*DESCRIPTION OF THE TASK*
Which lines below fall between the one containing "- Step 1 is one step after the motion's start" and the one containing "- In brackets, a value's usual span"? Repeat them exactly, counting both of those lines, and add nothing else.

----

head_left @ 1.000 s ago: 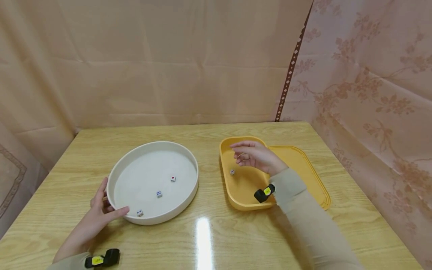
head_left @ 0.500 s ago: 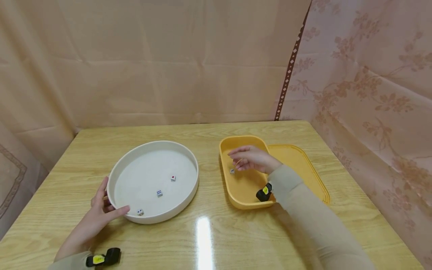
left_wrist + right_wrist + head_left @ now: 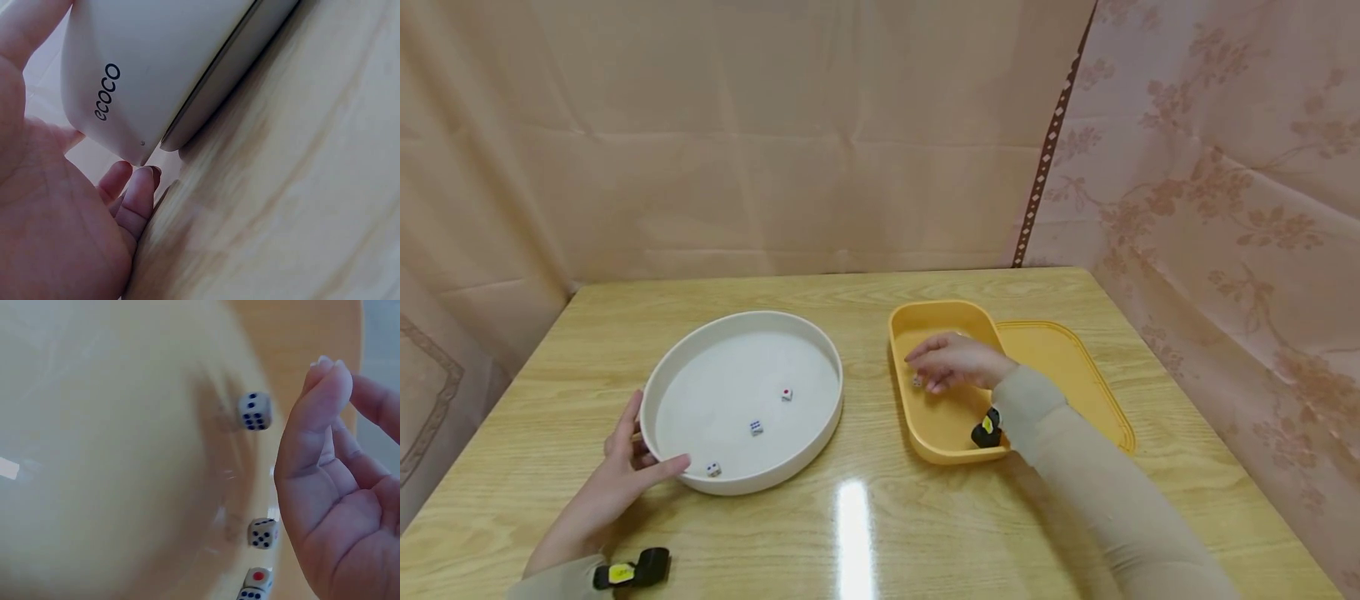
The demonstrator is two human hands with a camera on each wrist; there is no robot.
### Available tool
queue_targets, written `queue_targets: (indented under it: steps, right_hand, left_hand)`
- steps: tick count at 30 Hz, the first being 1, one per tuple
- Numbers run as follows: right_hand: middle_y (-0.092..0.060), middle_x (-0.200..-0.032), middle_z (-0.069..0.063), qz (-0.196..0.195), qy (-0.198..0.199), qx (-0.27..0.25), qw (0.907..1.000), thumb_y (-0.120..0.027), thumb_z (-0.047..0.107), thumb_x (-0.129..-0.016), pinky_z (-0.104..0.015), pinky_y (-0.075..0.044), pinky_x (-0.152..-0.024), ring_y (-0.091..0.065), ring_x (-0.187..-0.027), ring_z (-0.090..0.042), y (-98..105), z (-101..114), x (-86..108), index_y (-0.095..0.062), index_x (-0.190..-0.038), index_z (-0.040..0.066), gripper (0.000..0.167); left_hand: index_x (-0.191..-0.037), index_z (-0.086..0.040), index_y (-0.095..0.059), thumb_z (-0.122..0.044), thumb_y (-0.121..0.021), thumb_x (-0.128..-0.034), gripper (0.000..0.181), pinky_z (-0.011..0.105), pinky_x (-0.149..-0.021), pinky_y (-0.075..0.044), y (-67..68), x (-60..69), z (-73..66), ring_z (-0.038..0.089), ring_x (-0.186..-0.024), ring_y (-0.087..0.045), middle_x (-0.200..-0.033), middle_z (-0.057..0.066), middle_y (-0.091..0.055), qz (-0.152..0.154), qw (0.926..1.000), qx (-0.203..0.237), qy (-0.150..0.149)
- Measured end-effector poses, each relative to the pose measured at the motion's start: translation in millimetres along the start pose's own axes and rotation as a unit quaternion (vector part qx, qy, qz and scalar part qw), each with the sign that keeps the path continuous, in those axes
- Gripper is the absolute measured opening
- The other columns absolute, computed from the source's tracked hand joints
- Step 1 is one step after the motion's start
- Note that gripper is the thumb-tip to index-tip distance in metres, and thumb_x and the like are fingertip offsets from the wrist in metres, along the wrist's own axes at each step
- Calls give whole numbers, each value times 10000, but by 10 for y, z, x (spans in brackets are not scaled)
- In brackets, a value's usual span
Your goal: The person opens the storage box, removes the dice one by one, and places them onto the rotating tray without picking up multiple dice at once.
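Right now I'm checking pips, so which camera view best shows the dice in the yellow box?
The right wrist view: several dice appear close up, pips readable. The head view shows one, tiny, beside the right hand; the left wrist view shows none.

This is an indoor corner screened off with cloth; whether home or studio, the views cannot settle. Plain beige fabric (image 3: 775,167) hangs just behind the far edge of a wood-grain table (image 3: 737,542), pink floral fabric (image 3: 1225,225) flanks its right edge, and a dark patterned band (image 3: 1051,142) drops near the far right corner.
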State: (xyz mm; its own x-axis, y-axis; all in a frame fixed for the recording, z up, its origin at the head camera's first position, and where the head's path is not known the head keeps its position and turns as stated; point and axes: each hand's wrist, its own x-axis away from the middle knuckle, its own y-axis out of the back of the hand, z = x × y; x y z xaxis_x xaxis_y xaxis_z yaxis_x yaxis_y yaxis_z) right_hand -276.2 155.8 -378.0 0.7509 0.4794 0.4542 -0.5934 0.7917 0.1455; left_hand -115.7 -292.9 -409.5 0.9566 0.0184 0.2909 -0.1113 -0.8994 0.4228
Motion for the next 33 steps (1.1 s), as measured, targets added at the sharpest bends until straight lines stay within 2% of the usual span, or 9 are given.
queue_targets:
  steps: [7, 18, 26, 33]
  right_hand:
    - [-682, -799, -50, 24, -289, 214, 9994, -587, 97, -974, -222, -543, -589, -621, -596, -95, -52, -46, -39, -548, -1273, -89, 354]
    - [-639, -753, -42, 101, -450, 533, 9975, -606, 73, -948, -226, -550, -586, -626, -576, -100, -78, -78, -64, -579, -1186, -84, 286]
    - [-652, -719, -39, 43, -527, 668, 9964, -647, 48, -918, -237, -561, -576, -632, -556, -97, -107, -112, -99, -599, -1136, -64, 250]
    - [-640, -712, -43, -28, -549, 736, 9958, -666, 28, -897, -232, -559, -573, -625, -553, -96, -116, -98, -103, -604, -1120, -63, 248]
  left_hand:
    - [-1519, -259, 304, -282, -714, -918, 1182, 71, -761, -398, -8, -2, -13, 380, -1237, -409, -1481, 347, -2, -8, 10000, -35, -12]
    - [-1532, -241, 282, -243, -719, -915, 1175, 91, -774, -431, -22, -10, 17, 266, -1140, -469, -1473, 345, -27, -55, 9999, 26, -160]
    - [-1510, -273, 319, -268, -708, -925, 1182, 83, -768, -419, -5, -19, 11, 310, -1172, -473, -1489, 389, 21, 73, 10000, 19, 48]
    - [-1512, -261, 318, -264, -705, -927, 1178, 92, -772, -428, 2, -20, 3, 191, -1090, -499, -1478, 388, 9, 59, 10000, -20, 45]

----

*ANSWER BOX*
- Step 1 is one step after the motion's start
- Note that gripper is the thumb-tip to index-tip distance in metres, and thumb_x and the like are fingertip offsets from the wrist in metres, along the wrist's own axes at each step
- Calls give whole numbers, each value times 10000, but by 10 for y, z, x (spans in brackets are not scaled)
- In brackets, a value's usual span

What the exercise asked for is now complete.